Work request -> Below are some records. Return exactly the lines from the one containing "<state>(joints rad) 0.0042" through the one containing "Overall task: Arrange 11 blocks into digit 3", both included, and only those.

___ Task inputs ___

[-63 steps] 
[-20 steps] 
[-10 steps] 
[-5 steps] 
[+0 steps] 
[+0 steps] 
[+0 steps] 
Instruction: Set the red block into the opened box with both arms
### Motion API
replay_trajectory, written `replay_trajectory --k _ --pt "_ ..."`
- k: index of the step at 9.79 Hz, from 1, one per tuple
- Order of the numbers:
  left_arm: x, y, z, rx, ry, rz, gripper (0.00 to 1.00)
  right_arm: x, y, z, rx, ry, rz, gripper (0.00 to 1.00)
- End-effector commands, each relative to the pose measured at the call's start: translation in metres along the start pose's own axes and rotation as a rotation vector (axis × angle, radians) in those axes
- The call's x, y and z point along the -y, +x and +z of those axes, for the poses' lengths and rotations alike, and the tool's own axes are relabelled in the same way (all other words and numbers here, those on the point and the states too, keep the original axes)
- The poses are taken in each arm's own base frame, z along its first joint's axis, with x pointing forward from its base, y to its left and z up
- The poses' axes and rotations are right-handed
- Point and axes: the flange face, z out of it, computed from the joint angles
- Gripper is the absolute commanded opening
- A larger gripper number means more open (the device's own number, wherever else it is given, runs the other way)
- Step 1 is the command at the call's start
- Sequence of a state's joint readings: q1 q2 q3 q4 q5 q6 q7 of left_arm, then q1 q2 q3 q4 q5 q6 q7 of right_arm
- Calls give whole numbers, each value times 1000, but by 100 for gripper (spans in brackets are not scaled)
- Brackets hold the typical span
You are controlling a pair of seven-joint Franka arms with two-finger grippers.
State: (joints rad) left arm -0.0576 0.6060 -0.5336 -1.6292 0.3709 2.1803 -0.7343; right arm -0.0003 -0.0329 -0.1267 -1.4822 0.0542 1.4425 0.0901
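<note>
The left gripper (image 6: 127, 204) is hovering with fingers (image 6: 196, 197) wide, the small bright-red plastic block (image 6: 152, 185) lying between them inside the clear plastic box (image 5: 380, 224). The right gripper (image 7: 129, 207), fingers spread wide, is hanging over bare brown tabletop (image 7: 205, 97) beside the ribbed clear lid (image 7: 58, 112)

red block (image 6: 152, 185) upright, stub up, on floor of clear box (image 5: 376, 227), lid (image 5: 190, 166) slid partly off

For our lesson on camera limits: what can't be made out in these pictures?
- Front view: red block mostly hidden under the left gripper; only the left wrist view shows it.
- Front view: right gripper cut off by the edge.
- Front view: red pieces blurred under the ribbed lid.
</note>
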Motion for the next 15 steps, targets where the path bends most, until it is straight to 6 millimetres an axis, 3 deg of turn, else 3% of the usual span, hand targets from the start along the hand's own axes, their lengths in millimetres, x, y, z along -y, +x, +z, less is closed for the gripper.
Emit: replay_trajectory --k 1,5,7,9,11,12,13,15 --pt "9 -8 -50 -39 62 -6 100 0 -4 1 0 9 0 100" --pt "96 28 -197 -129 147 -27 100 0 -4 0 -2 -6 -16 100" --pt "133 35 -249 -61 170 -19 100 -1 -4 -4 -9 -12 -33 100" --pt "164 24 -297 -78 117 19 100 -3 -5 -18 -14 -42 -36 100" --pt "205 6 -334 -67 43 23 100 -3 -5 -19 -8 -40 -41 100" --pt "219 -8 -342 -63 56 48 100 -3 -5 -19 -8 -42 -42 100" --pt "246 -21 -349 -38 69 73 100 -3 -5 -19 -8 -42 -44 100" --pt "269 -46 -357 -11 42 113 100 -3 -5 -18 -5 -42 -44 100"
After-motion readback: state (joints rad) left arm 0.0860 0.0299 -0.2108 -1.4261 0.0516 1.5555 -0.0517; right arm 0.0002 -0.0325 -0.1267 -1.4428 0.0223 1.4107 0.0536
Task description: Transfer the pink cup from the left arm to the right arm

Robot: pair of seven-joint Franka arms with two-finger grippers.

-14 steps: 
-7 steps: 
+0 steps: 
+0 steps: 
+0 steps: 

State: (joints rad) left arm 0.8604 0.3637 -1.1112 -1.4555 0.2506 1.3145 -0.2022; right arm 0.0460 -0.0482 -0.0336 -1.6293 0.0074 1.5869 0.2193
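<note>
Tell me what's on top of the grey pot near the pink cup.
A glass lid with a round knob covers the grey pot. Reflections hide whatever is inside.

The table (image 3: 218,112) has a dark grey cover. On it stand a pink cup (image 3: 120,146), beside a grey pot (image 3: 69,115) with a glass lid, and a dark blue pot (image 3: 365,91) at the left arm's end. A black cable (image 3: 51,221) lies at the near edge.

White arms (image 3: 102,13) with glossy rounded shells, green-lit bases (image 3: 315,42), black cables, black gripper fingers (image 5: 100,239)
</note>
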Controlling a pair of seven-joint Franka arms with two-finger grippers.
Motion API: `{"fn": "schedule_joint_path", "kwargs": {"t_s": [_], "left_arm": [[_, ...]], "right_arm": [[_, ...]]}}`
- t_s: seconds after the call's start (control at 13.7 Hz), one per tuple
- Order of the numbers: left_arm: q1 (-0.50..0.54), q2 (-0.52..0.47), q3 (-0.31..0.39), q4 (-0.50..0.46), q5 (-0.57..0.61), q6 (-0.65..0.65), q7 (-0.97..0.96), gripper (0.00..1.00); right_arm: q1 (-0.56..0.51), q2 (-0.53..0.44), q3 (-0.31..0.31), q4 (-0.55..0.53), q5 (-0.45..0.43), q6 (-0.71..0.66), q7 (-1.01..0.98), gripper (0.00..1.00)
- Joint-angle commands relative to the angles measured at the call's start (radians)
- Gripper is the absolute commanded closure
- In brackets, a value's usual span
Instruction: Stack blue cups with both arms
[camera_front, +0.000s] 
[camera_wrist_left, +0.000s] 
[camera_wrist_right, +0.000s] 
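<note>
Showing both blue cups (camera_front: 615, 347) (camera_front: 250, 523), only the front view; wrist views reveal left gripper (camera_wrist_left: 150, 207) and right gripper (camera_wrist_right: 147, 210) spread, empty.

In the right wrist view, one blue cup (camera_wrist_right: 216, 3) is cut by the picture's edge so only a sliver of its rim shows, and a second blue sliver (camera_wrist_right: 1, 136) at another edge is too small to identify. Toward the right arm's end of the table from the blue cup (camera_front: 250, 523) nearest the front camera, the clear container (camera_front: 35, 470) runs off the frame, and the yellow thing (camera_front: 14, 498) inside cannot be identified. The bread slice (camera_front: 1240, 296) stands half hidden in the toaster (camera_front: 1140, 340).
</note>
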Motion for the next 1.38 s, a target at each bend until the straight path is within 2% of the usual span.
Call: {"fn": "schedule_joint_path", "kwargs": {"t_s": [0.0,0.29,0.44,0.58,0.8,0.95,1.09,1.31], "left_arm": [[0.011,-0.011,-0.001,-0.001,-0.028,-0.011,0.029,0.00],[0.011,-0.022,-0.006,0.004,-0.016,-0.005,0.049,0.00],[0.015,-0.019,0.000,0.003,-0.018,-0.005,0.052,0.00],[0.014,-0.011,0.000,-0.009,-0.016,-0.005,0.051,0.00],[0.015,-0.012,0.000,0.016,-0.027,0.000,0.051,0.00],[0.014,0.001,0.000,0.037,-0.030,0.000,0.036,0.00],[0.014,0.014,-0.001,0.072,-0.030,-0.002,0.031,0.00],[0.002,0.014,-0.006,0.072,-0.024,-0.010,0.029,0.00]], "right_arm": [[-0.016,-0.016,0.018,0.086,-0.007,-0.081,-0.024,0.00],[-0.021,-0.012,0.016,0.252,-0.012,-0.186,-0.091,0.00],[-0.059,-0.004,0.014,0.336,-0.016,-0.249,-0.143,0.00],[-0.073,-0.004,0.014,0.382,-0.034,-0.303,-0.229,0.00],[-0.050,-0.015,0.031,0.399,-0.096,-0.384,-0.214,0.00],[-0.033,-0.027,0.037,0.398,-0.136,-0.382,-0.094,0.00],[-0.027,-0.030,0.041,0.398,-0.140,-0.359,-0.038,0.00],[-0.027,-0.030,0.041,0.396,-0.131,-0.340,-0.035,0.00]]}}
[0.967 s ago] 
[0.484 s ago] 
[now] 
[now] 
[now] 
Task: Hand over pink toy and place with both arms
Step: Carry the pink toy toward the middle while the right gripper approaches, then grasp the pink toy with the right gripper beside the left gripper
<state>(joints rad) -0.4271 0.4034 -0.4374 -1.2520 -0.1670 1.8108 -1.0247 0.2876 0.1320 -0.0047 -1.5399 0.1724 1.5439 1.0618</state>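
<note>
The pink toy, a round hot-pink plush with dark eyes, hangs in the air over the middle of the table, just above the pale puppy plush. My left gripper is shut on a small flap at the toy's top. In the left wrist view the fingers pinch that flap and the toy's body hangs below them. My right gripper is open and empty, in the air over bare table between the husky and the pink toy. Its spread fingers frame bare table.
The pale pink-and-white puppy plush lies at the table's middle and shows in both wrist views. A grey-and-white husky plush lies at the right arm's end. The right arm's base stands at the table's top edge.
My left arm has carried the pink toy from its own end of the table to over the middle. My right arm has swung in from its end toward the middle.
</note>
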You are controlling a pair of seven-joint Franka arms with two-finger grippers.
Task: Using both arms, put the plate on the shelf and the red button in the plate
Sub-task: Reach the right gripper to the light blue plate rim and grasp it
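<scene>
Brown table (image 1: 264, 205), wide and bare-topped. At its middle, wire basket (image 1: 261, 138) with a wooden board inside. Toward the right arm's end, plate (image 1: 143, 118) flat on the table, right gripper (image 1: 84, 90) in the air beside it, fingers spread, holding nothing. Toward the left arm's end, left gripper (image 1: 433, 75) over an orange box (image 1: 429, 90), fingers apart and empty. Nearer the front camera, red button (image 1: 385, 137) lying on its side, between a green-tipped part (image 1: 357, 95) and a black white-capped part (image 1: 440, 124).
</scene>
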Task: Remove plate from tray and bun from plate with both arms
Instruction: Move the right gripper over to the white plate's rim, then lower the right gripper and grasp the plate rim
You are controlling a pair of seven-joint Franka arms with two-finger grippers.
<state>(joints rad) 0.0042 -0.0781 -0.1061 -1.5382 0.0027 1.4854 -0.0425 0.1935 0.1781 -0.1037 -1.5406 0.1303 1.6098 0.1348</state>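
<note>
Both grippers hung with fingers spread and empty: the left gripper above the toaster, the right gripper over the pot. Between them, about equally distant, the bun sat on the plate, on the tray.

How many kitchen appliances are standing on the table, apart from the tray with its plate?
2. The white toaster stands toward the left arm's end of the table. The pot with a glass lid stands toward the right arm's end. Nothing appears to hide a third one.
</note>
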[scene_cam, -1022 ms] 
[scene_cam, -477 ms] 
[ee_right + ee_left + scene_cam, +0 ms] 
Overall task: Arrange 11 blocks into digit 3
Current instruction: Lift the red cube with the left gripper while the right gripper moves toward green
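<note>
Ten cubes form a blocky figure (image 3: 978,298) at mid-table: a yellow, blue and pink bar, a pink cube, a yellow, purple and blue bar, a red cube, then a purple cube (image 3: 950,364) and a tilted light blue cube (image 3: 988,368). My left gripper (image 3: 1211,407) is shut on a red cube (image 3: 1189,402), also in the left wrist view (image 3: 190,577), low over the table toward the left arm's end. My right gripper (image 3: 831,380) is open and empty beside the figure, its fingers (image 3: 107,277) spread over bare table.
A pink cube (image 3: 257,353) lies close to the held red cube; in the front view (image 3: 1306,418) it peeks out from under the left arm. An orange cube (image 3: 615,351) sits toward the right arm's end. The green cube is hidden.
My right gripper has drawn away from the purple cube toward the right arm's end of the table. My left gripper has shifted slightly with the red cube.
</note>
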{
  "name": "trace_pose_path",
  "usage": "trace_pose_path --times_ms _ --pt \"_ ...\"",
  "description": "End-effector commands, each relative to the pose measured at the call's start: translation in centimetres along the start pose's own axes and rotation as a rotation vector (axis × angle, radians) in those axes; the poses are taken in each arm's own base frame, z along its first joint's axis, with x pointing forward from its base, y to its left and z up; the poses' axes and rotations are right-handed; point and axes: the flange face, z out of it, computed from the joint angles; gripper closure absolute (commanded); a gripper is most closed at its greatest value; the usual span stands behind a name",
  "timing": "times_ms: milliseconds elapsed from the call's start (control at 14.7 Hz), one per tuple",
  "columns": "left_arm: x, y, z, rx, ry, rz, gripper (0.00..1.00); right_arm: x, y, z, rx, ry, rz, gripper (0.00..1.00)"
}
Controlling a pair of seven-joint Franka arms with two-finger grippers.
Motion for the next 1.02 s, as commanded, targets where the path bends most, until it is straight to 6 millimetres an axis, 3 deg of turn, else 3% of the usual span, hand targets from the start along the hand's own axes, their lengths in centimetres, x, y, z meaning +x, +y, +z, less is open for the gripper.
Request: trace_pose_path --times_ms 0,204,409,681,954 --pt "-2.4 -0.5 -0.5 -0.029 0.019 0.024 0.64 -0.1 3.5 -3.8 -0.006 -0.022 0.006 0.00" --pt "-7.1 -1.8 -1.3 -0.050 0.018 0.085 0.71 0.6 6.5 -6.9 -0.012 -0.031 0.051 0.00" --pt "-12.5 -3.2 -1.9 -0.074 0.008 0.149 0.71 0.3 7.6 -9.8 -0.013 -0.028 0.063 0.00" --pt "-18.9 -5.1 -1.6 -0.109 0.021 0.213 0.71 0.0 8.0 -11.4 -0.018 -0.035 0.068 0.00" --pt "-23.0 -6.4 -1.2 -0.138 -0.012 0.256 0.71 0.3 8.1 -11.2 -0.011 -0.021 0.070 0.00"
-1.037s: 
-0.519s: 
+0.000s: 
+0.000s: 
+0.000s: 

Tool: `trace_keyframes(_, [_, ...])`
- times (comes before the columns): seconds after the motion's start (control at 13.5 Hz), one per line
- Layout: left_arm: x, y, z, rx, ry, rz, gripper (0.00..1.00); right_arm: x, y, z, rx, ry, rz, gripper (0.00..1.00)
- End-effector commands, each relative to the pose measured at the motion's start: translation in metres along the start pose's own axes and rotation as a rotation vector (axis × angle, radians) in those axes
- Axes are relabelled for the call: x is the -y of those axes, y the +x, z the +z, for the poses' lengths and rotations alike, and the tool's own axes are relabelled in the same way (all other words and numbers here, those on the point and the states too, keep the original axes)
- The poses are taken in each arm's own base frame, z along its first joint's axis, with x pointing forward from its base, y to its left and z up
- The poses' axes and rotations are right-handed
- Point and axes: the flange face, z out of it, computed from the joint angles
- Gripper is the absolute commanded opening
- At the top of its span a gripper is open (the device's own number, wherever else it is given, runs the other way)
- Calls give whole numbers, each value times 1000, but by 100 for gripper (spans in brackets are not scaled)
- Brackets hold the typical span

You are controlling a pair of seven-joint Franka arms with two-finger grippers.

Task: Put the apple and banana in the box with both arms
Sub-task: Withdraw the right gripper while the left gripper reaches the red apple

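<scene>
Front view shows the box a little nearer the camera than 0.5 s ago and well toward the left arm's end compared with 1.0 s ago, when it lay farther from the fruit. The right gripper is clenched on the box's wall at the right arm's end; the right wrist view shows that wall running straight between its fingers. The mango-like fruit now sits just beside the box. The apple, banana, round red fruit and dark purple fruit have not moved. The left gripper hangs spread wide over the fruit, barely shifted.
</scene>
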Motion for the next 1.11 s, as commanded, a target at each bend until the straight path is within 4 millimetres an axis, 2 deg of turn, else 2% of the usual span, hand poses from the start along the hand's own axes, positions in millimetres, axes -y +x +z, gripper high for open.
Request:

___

Output for this exercise ->
<state>(joints rad) 0.0042 -0.0781 -0.1061 -1.5382 0.0027 1.4854 -0.0425 0.1935 0.1781 -0.1037 -1.5406 0.1303 1.6098 0.1348</state>
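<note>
Both grippers hung with fingers spread and empty: the left gripper above the toaster, the right gripper over the pot. Between them, about equally distant, the bun sat on the plate, on the tray.

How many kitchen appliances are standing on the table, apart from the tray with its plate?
2. The white toaster stands toward the left arm's end of the table. The pot with a glass lid stands toward the right arm's end. Nothing appears to hide a third one.
</note>
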[scene_cam, -1022 ms] 
[scene_cam, -477 ms] 
[ee_right + ee_left + scene_cam, +0 ms] 
Overall task: Arrange 11 blocks into digit 3

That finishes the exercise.